Apparently Congress has gotten the message. Last year, Rep. Doc Hastings, R-Wash., Chairman of the House Natural Resources Committee, said: "Just like the United States' dependence on foreign oil causes pain at the pump, Americans will soon feel the impact of China's monopoly on the rare-earth element market."
In September, the House of Representatives passed, with bipartisan support, HR 761: the National Strategic and Critical Minerals Production Act of 2013, with the goal of allowing for the more efficient development of the United States' $6.2 trillion worth of minerals and metals without minimizing or hindering the environmental review process.
On Oct. 29, 17 Senators (nine Republicans and eight Democrats) introduced similar legislation: The Critical Minerals Policy Act of 2013 to "help reduce the nation's dependence on foreign suppliers." According to the Background and Section-by-Section Summary: "The legislation directs the Secretary of Interior to establish a list of minerals critical to the U.S. economy and, pursuant to those designations, outlines a comprehensive set of policies that will bolster critical mineral production, expand manufacturing, and promote recycling and alternatives -- all while maintaining strong environmental protections."
The House bill passed with the support of 100 percent of the Republicans and many Democrats. The same can be assumed for the Senate version.
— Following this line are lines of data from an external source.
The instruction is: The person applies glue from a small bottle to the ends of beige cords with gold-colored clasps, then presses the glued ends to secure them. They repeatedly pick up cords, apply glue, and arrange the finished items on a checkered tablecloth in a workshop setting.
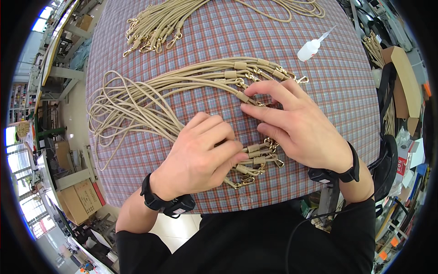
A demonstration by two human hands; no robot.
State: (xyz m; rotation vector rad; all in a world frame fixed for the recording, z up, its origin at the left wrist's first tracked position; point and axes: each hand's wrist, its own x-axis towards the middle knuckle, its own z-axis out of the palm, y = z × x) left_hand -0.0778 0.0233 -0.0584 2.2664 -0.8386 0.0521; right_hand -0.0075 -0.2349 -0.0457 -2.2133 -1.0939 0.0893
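Observation:
My left hand (pixel 200 157) is closed round a bundle of beige cords, whose ends (pixel 253 155) stick out past its fingers, with collars and gold snap hooks (pixel 246 181). My right hand (pixel 296 121) has its fingers spread over the clip ends of another group of beige cords (pixel 196 75). Its index and middle fingertips lie either side of one cord's collar (pixel 244 97), seemingly touching it; that cord's hook is partly hidden under the hand. Looped cord lengths (pixel 123 109) spread to the left.
A padded plaid surface (pixel 150 178) lies under everything. At its far side rests another pile of clipped cords (pixel 159 25). A white squeeze bottle with a thin nozzle (pixel 309 49) lies at far right. Cardboard boxes (pixel 404 82) and more cords stand beyond the right edge.

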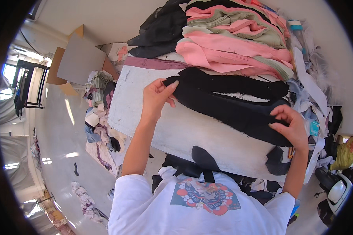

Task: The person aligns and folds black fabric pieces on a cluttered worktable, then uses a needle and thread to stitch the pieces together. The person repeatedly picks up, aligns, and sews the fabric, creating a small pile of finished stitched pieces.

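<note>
A long strip of black fabric (223,105) with frayed edges stretches between my hands above the pale tabletop (145,113). My left hand (157,96) pinches its left end between thumb and fingers. Toward the right end, my right hand (288,127) grips the upper edge with bent fingers. Another black fabric piece (239,84) lies just behind the strip, partly overlapped at the left. Beyond it are stacked layers of pink fabric (223,51) and grey-green fabric, with a pile of black cloth (161,29) to their left.
A mauve fabric strip (157,63) lies along the table's back. At the right stand a clear bottle with a blue cap (295,25) and tangled white scraps. Fabric piles (100,125) and an open cardboard box (80,62) are at the left. Dark scraps (278,160) hang near the front edge.
</note>
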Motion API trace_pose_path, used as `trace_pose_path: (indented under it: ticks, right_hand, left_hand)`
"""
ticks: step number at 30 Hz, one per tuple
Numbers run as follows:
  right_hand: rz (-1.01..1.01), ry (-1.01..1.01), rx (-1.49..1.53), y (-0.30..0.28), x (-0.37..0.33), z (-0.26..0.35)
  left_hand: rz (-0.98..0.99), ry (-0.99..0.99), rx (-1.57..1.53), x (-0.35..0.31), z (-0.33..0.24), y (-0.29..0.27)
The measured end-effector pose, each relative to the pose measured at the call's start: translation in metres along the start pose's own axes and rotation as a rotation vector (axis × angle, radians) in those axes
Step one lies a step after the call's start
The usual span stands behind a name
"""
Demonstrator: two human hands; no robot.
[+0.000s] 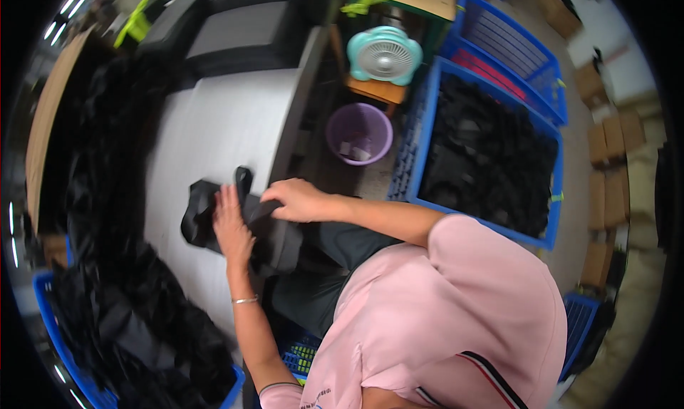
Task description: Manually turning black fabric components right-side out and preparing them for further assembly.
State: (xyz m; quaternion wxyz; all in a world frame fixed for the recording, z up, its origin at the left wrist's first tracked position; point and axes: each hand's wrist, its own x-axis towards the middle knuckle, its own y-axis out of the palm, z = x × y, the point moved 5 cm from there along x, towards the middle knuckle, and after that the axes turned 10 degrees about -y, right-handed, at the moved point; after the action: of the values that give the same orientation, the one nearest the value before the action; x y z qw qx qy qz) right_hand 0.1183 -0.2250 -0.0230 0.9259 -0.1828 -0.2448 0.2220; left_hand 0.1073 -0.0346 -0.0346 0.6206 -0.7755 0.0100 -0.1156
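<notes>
A black fabric piece [199,216] lies bunched at the edge of the pale worktable [221,124]. A small loop or strap of it stands up between my hands, and part hangs over the table edge toward my lap. My left hand [229,220] rests flat on the fabric with its fingers stretched out, pressing it against the tabletop. My right hand [298,199] pinches the fabric's right side at the table edge, fingers curled in. What lies under my left palm is hidden.
Heaped black fabric [128,309] fills the left side, partly in a blue crate [46,316]. At right, another blue crate [427,152] holds black pieces. A purple bin [360,159] and a turquoise fan [385,56] stand beyond my right hand. A dark padded block [242,28] sits at the table's far end.
</notes>
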Motion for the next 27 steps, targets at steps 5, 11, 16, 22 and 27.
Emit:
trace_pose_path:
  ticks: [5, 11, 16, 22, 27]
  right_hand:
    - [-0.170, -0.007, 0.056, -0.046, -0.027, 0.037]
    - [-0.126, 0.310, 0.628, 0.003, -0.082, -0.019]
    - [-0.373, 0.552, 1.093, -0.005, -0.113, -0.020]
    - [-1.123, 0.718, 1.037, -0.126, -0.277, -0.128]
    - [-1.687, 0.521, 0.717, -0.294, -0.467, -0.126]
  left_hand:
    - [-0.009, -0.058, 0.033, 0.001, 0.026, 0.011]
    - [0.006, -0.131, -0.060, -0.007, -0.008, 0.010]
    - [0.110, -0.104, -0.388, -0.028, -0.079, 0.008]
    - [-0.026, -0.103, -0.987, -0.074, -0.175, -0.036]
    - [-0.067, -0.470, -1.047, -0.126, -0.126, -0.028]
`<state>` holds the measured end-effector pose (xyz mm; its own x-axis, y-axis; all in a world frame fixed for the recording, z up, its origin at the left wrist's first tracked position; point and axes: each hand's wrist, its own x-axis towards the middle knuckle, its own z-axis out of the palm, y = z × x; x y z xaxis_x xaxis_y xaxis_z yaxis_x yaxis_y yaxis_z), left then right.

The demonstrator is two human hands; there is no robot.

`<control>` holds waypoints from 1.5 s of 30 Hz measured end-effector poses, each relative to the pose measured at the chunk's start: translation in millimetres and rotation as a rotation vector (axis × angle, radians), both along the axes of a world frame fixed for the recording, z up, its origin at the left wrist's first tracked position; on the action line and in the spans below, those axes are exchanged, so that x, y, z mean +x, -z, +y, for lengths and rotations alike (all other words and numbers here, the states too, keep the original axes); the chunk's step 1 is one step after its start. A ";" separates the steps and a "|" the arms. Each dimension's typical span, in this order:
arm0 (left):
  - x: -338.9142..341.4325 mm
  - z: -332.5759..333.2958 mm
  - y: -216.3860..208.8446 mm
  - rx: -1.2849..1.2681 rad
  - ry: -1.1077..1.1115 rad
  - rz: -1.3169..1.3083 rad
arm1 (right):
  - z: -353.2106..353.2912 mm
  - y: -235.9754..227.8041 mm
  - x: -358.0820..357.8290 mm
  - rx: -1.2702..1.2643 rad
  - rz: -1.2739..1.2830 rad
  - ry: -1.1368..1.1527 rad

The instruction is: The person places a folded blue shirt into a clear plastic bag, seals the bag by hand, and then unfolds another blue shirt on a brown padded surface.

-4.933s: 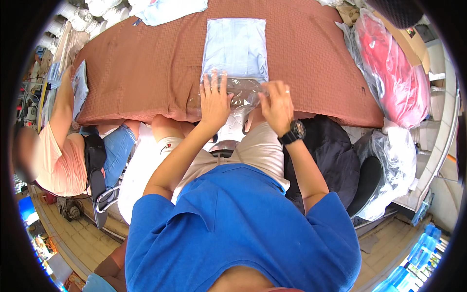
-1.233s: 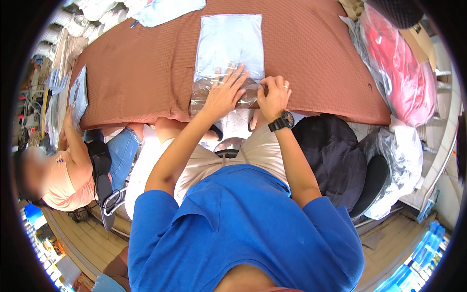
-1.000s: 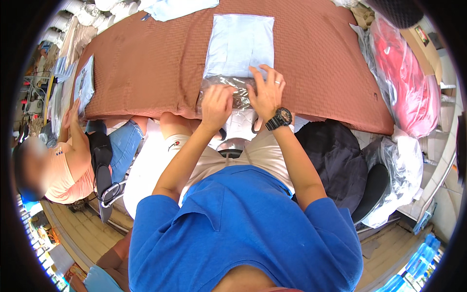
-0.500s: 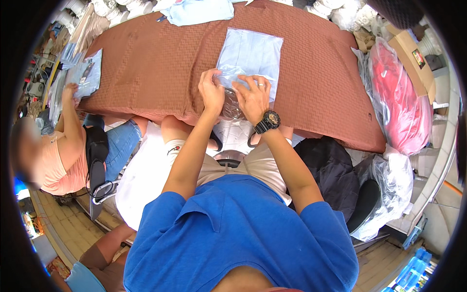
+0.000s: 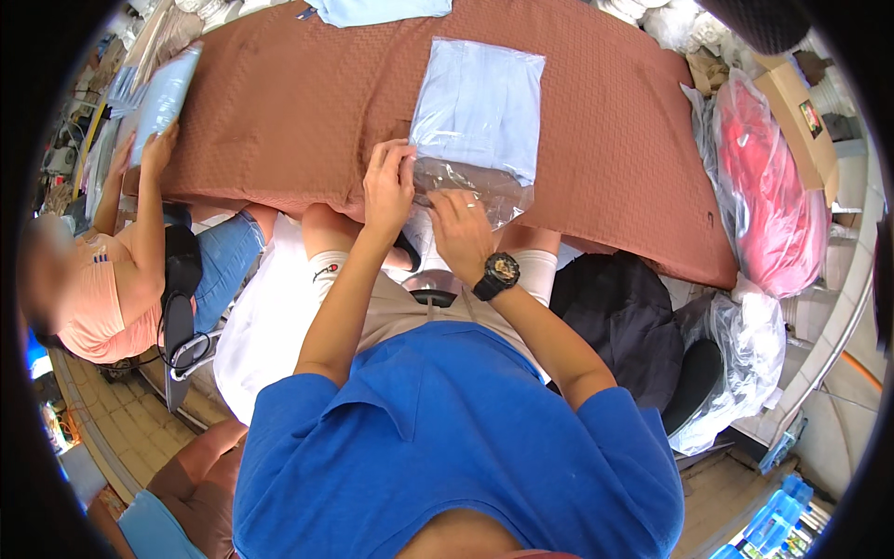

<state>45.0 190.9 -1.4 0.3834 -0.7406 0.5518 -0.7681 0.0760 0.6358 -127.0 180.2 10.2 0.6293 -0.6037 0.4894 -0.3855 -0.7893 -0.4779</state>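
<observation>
Left hand (image 5: 389,182): first laid flat over the clear flap (image 5: 495,192), fingers spread; now bent, fingertips at the flap's upper left edge. Right hand (image 5: 460,225): half a second ago fingertips lay on the folded blue shirt (image 5: 479,104) — now drawn back bodyward, fingers at the flap's near side. Flap, gathered between both hands' fingers then, now spreads rightward past the right fingertips. Well left of the left fingers, co-worker's blue packet (image 5: 168,101) now raised, tilted — both co-worker's hands (image 5: 159,147) on it.

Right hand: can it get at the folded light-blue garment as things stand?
Likely yes, but probably only through plastic. The right hand is at the clear bag's near end, just short of the folded garment; the left hand is off to the side, so only film seems in the way.
</observation>
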 end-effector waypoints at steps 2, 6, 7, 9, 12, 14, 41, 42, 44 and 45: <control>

Senate Democrats need to hear from their constituents, they need to know that you support The Critical Minerals Policy Act of 2013. Please call your Senator and ask for his or her support.
Right now, there are only two non-Chinese suppliers for REEs (Molycorp in California and Lynas Corp. in Australia) -- but there are several projects, such as Rare Elements Resources' "Bear Lodge," in development in the United States that could be providing national and economic security within a few years of the passage of The Critical Minerals Policy Act of 2013. America's REE resources, and potential production and refining, give us a strong global advantage -- but we must accelerate and streamline the permitting process.
It is time for our government to make policy that is designed to benefit America.